• _What you will do_
From the entries below, copy each line in which the word "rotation" occurs.

• _Data in this exercise_
§
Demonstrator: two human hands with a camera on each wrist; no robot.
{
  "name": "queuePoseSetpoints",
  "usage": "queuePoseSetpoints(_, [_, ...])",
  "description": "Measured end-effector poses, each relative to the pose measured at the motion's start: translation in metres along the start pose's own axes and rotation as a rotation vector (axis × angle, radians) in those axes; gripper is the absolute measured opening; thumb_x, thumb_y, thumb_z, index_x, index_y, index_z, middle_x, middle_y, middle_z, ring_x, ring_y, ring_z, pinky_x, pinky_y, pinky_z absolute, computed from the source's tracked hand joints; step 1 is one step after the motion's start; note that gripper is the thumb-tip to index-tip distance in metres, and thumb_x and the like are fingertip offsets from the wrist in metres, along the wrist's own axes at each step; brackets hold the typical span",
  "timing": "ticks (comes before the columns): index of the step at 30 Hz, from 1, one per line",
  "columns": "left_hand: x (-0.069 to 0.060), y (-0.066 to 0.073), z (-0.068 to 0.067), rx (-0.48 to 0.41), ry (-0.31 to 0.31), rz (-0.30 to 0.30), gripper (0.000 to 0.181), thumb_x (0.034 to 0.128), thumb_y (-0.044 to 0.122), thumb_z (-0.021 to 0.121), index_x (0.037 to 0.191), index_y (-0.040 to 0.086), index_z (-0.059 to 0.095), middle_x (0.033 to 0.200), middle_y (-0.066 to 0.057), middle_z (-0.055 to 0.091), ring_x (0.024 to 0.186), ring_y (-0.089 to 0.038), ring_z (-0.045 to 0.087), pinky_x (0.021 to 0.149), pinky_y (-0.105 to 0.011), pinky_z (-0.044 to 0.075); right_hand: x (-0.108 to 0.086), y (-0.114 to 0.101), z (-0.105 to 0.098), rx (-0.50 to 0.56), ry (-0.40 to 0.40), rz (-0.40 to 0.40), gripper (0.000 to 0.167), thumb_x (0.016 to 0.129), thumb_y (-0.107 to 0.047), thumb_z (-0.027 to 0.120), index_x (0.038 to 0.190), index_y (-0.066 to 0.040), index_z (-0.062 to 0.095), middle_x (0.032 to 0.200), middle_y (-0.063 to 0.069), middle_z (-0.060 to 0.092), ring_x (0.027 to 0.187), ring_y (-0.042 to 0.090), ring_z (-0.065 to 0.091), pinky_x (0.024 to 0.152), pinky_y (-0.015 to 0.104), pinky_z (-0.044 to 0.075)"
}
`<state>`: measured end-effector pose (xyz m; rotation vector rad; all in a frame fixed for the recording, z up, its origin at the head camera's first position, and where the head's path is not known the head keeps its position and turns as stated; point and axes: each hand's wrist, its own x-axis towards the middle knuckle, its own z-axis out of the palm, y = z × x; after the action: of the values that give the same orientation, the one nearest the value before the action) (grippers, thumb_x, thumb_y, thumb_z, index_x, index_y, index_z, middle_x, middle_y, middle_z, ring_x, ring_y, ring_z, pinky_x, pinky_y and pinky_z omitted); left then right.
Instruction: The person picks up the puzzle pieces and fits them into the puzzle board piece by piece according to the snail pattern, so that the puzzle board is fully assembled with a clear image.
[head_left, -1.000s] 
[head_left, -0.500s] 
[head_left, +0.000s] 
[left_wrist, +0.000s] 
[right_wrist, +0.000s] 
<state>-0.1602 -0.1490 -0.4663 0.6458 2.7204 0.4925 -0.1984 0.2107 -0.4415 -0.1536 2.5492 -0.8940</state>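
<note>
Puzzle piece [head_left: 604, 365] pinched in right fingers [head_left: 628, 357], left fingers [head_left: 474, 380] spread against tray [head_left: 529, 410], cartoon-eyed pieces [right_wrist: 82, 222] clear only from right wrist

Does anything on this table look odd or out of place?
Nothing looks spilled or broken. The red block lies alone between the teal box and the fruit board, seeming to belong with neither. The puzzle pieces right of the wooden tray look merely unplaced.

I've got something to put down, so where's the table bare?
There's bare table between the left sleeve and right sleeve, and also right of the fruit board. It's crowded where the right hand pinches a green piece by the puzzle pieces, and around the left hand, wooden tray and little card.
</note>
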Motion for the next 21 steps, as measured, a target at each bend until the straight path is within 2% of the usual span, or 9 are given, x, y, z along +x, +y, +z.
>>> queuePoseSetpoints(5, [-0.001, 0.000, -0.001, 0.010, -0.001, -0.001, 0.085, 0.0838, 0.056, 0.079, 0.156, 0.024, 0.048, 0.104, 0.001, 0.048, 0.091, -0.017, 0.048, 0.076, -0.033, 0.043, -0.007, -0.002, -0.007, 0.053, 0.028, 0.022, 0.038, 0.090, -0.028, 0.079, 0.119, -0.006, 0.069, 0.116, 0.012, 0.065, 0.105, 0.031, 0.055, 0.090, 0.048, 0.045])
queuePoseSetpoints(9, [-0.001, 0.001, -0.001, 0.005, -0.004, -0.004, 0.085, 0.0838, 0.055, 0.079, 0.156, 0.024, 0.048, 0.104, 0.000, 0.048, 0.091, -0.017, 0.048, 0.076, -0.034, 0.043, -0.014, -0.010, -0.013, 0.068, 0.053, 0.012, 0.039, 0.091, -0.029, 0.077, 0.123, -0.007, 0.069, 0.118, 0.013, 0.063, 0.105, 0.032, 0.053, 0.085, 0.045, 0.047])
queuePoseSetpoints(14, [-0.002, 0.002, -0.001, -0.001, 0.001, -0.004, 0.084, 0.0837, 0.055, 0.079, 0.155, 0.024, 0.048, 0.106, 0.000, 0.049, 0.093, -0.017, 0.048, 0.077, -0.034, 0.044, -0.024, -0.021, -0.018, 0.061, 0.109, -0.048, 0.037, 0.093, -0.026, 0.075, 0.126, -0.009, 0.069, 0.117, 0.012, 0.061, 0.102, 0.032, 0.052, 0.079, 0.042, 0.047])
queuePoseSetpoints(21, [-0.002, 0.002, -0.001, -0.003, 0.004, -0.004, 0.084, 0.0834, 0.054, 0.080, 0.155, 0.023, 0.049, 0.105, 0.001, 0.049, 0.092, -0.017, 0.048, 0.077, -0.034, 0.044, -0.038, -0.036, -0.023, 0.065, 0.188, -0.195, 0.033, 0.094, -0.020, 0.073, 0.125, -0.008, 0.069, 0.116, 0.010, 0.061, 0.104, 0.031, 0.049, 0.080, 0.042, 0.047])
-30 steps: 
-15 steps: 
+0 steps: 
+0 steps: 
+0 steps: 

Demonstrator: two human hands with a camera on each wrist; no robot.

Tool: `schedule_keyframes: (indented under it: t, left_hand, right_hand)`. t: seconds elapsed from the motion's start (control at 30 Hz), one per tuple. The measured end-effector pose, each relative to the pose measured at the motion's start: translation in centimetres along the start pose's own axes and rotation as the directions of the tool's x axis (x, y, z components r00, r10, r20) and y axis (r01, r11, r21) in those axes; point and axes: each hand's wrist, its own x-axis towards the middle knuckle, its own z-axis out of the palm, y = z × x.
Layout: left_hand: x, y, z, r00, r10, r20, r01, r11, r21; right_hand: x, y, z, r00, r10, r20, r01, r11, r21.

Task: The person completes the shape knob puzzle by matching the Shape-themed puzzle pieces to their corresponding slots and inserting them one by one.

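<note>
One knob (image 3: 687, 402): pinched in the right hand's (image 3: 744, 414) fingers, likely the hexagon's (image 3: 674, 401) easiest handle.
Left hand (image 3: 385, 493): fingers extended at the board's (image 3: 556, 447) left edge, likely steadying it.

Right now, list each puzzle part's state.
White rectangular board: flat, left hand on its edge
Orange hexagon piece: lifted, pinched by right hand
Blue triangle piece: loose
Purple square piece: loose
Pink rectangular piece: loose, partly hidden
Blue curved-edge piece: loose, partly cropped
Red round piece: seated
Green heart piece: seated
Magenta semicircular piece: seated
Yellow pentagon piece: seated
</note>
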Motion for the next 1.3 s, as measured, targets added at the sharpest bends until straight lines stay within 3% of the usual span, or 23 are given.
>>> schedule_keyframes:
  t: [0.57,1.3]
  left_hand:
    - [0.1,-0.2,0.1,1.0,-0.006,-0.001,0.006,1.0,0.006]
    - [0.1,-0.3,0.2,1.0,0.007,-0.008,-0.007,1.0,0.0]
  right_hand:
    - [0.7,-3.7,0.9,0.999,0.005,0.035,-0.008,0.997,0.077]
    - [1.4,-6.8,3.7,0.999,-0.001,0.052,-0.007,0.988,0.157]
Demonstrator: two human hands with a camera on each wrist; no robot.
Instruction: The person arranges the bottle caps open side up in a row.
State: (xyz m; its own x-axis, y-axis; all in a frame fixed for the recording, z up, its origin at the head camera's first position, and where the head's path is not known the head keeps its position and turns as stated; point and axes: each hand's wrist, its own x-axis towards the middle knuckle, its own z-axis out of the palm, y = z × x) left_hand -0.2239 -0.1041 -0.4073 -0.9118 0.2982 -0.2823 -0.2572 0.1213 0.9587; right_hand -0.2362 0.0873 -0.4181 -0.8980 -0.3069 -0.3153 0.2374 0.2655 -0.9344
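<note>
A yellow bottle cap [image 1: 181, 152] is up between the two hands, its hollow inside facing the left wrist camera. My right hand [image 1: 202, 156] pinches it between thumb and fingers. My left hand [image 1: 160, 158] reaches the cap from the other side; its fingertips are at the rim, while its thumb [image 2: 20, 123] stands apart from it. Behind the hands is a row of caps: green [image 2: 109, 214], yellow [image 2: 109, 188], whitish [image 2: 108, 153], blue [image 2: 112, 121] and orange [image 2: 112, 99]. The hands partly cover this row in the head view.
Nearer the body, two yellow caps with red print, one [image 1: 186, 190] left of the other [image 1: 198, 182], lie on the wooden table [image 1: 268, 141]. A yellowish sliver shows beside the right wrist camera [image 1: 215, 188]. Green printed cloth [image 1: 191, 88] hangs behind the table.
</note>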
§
• _Answer for this exercise_
  "description": "Measured end-effector poses, each relative to the pose measured at the motion's start: translation in metres along the start pose's own axes and rotation as a rotation vector (axis × angle, radians) in those axes; gripper is the absolute measured opening; thumb_x, thumb_y, thumb_z, index_x, index_y, index_z, middle_x, middle_y, middle_z, ring_x, ring_y, ring_z, pinky_x, pinky_y, pinky_z absolute, computed from the source's tracked hand joints; step 1 is one step after the motion's start; note that gripper is the thumb-tip to index-tip distance in metres, and thumb_x and the like are fingertip offsets from the wrist in metres, along the wrist's own axes at each step; brackets hold the typical span",
`<state>`: measured end-effector pose (xyz m; rotation vector rad; all in a frame fixed for the recording, z up, its origin at the head camera's first position, and where the head's path is not known the head keeps its position and turns as stated; point and axes: each hand's wrist, its own x-axis towards the middle knuckle, its own z-axis out of the palm, y = z × x; after the action: of the values that give the same orientation, the one nearest the value before the action) (grippers, thumb_x, thumb_y, thumb_z, index_x, index_y, index_z, middle_x, middle_y, middle_z, ring_x, ring_y, ring_z, pinky_x, pinky_y and pinky_z omitted); left then right.
Tool: `schedule_keyframes: (indented under it: t, left_hand, right_hand)`. t: seconds elapsed from the motion's start (control at 30 Hz), one per tuple. The measured end-effector pose, each relative to the pose measured at the motion's start: translation in centimetres along the start pose's own axes and rotation as the directions of the tool's x axis (x, y, z components r00, r10, r20) and y axis (r01, r11, r21) in those axes; point and axes: each hand's wrist, its own x-axis towards the middle knuckle, its own z-axis out of the palm, y = z × x.

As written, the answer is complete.